* [Your objective]: Reproduce only what lies between the first line of the material below and the line containing "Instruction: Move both", with both of those lines included and every line kept exact.

[[ Data supplied open ]]

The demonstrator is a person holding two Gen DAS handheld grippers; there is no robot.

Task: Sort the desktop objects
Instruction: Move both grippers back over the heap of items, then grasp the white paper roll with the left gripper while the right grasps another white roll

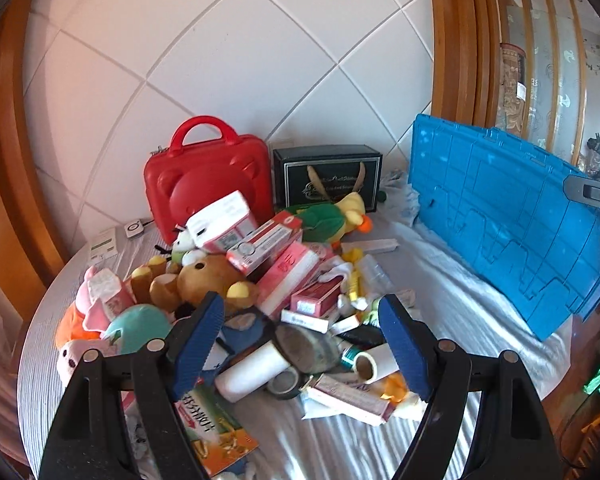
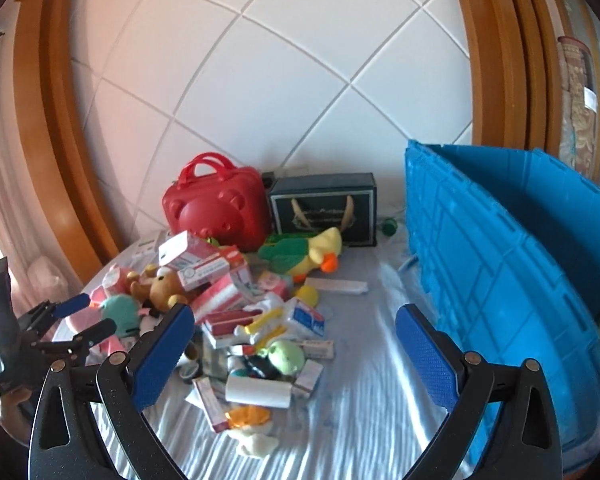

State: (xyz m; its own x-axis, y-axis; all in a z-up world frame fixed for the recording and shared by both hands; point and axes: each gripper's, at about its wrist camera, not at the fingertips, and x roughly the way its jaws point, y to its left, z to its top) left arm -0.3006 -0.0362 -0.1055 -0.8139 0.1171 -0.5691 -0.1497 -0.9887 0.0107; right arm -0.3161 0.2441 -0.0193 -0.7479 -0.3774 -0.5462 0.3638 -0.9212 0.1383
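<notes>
Claws (image 1: 300, 344) (image 2: 296, 352) agape, empty, above toy pile (image 2: 236, 312).

Both views are brightly lit by daylight, with a warm pink-orange cast on the left of the tiled wall (image 1: 236, 40). Striped light and shadow are thrown across the worktop (image 2: 352, 432). Straight edges are bowed by fisheye distortion, and the corners are vignetted black.
</notes>
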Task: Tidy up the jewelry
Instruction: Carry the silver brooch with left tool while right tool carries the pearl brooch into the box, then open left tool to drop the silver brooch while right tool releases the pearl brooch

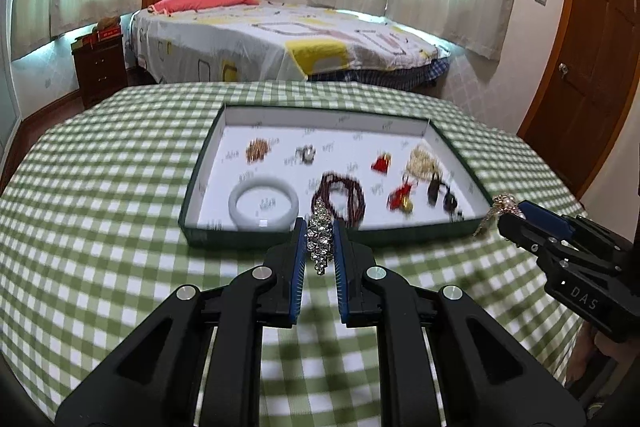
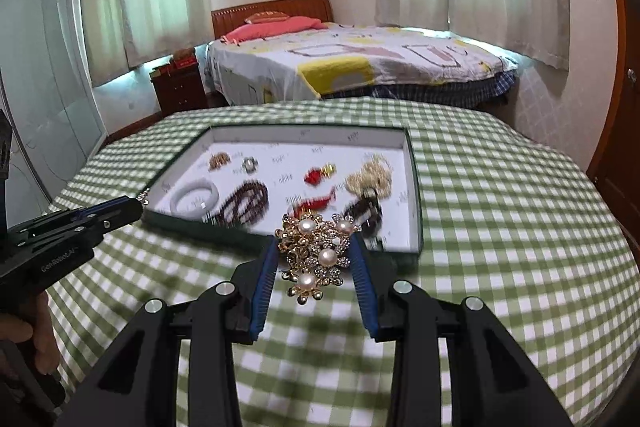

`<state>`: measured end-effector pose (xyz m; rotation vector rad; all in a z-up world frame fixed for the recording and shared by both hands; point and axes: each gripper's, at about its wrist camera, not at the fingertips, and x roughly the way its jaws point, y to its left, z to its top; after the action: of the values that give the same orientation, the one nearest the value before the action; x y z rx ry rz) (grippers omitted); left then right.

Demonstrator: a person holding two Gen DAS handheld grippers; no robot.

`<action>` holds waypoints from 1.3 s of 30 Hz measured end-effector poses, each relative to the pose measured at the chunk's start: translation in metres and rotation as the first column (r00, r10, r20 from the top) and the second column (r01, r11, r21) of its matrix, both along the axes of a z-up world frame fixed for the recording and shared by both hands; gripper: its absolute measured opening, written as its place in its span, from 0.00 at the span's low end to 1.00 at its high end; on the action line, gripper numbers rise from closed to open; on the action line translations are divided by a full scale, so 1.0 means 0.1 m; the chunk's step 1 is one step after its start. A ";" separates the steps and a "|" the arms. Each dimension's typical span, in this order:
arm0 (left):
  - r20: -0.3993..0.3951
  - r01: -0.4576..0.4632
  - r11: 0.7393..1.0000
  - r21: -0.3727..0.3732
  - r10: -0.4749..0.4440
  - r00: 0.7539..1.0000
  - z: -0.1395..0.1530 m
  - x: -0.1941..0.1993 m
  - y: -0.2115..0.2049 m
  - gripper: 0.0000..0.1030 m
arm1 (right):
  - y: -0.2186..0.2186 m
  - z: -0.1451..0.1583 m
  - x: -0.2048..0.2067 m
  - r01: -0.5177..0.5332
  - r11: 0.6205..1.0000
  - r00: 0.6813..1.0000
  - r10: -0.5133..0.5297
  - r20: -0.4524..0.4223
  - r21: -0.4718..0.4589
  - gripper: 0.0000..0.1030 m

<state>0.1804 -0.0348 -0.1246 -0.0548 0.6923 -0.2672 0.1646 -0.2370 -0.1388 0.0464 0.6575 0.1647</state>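
Clamped between the blue pads of the left hand-held gripper (image 1: 320, 227), seen edge-on in the left wrist view: a silver rhinestone brooch (image 1: 320, 241), raised clear of the green checked table (image 1: 100, 187), just before the near wall of the dark-rimmed tray (image 1: 280, 235). Gripped wider in the right hand-held gripper (image 2: 316, 243), face-on in the right wrist view: a gold brooch with pearls (image 2: 316, 255), its flower clusters and four pearls plain there, yet only a small glint at the fingertips from the left camera. Inside the tray, shared by both views though blurred: white bangle (image 1: 263, 203), dark red bead strand (image 1: 340, 197), red charms (image 1: 380, 163), cream bead cluster (image 1: 422, 159), small gold piece (image 1: 257, 149). Shown by the right view alone: fingers of a hand (image 2: 36, 339) wrapped round the left tool's handle. Shown by the left view alone: brown door (image 1: 588, 67) at right. Beyond the table in both, a bed (image 1: 280, 43) with patterned cover.
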 end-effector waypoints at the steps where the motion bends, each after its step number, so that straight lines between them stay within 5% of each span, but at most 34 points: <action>1: 0.010 0.001 1.000 -0.004 -0.001 1.000 0.05 0.05 -0.01 0.13 | 0.01 0.04 0.04 -0.003 1.000 1.000 0.003 0.009 0.004 0.36; 11: 0.095 0.021 1.000 -0.007 -0.021 0.995 0.33 0.59 -0.23 0.13 | 0.06 0.38 0.58 -0.016 1.000 0.995 0.016 0.101 0.002 0.36; 19: 0.093 0.031 0.999 0.009 -0.032 0.995 0.31 1.14 -0.42 0.13 | 0.12 0.38 1.07 -0.032 0.999 0.994 0.033 0.104 -0.010 0.36; 39: -0.169 0.056 0.993 0.106 -0.037 0.985 -0.44 2.11 -0.81 0.13 | -0.03 -0.25 2.02 -0.040 0.999 0.989 0.040 -0.144 0.002 0.36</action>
<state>0.3912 -0.1163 -0.1687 0.0453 0.8744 -0.2707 0.3668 -0.2399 -0.1634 0.0442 0.8033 0.2009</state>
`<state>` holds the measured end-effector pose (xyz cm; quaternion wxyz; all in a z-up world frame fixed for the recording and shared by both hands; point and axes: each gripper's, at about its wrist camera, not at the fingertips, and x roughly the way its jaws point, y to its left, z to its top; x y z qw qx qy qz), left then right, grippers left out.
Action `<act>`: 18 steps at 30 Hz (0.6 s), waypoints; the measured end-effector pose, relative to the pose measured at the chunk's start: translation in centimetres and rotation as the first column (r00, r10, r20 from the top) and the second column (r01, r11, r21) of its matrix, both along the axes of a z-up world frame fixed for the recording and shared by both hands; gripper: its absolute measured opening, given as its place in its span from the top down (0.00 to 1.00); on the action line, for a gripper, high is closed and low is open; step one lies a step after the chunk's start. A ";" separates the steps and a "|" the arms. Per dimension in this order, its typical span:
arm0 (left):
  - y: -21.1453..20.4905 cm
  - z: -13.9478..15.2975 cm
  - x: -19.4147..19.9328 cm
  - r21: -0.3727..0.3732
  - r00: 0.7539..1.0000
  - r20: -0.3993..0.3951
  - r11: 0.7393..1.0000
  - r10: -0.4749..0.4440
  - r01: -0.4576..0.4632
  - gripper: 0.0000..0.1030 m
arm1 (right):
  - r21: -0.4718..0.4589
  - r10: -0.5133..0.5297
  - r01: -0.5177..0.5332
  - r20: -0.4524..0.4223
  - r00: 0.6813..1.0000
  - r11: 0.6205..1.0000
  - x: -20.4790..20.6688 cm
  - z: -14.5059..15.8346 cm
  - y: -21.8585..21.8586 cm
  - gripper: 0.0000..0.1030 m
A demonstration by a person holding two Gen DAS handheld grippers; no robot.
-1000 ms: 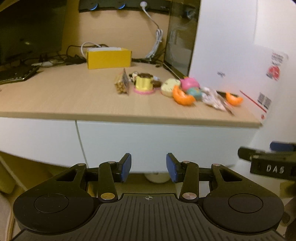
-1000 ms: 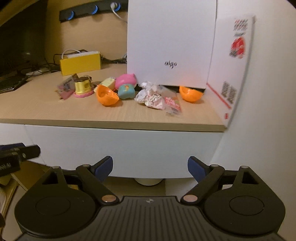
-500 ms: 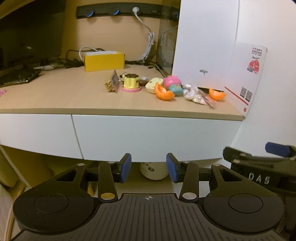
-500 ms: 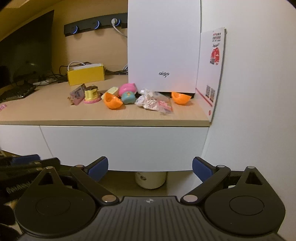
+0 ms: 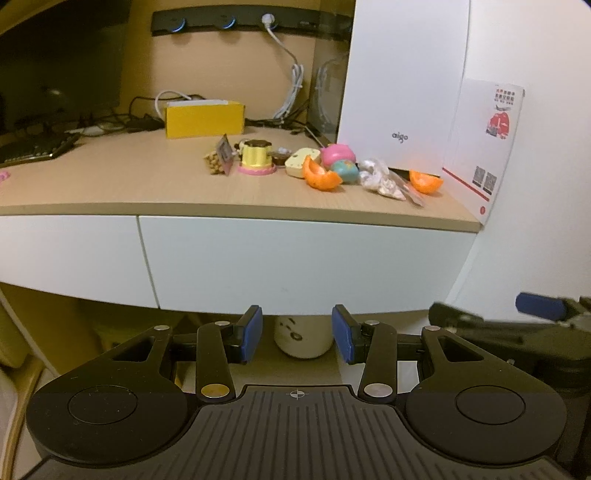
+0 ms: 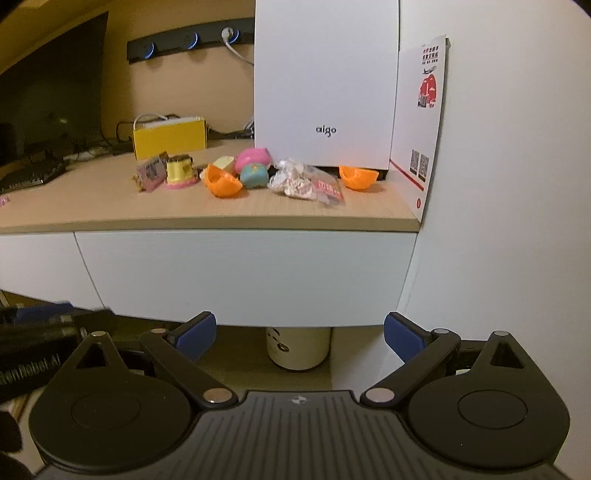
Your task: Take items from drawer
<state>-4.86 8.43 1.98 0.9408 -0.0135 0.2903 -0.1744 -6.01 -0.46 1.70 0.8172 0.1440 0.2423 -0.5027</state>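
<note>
We face a light wood table set into a corner, with a pale white wall on the right and a tan back wall carrying a dark socket strip. A tall white box marked "aigo" stands at the table's right rear, a printed card leaning beside it against the wall, and a yellow box sits farther back among cables. A loose row of small things lies on the table in front of the white box: two orange half shells, a pink and teal toy, a yellow cake toy and a crumpled packet. The drawer sits directly under the tabletop at its right end, shut, its flat white front facing us and its long axis running left to right along the table edge. Our left gripper hangs below the drawer front with a narrow gap between its blue pads and nothing in it. Our right gripper is spread wide, likewise empty, just below the same front.
</note>
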 end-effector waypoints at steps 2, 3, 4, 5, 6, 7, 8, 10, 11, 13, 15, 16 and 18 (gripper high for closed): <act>-0.1 0.0 0.0 0.004 1.000 0.000 1.000 -0.001 0.001 0.56 | 0.007 -0.004 0.004 -0.005 1.000 1.000 0.0 -0.2 0.1 0.05; -0.2 0.0 -0.1 0.005 1.000 -0.003 1.000 -0.002 0.002 0.56 | 0.010 -0.008 0.008 -0.003 1.000 1.000 0.0 -0.2 0.1 0.05; -0.3 0.0 -0.1 0.006 1.000 -0.005 1.000 -0.006 0.006 0.56 | 0.011 -0.013 0.013 0.002 1.000 1.000 -0.1 -0.2 0.1 0.05; -0.3 0.0 -0.2 0.008 1.000 -0.007 1.000 -0.010 0.010 0.56 | 0.013 -0.017 0.017 0.007 1.000 1.000 -0.2 -0.2 0.1 0.05; -0.4 -0.1 -0.2 0.010 1.000 -0.009 1.000 -0.011 0.011 0.56 | 0.015 -0.017 0.017 0.011 1.000 1.000 -0.2 -0.1 0.1 0.05; -0.3 -0.1 -0.2 0.010 1.000 -0.010 1.000 -0.011 0.011 0.56 | 0.017 -0.015 0.015 0.013 1.000 1.000 -0.2 -0.1 0.1 0.05; -0.3 -0.2 -0.2 0.010 1.000 -0.011 1.000 -0.011 0.011 0.56 | 0.016 -0.013 0.012 0.011 1.000 1.000 -0.2 -0.2 0.1 0.05; -0.3 -0.2 -0.2 0.013 1.000 -0.014 1.000 -0.012 0.012 0.56 | 0.018 -0.012 0.011 0.008 1.000 1.000 -0.1 -0.3 0.2 0.05; -0.3 -0.2 -0.2 0.014 1.000 -0.016 1.000 -0.012 0.013 0.56 | 0.022 -0.013 0.013 0.008 1.000 1.000 -0.1 -0.4 0.2 0.05; -0.3 -0.3 -0.1 0.014 1.000 -0.019 1.000 -0.010 0.011 0.56 | 0.025 -0.018 0.018 0.012 1.000 1.000 -0.2 -0.5 0.2 0.05; -0.4 -0.4 0.0 0.012 1.000 -0.024 1.000 -0.012 0.012 0.56 | 0.021 -0.019 0.019 0.014 1.000 1.000 -0.2 -0.4 0.2 0.05; -0.4 -0.5 0.0 0.012 1.000 -0.026 1.000 -0.014 0.014 0.56 | 0.020 -0.020 0.020 0.014 1.000 1.000 -0.2 -0.4 0.2 0.05; -0.5 -0.5 0.0 0.015 0.999 -0.027 1.000 -0.019 0.019 0.56 | 0.018 -0.022 0.021 0.014 1.000 1.000 -0.2 -0.4 0.2 0.05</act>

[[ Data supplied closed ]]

* [Response area]:
The demonstrator is a person holding two Gen DAS handheld grippers; there is no robot.

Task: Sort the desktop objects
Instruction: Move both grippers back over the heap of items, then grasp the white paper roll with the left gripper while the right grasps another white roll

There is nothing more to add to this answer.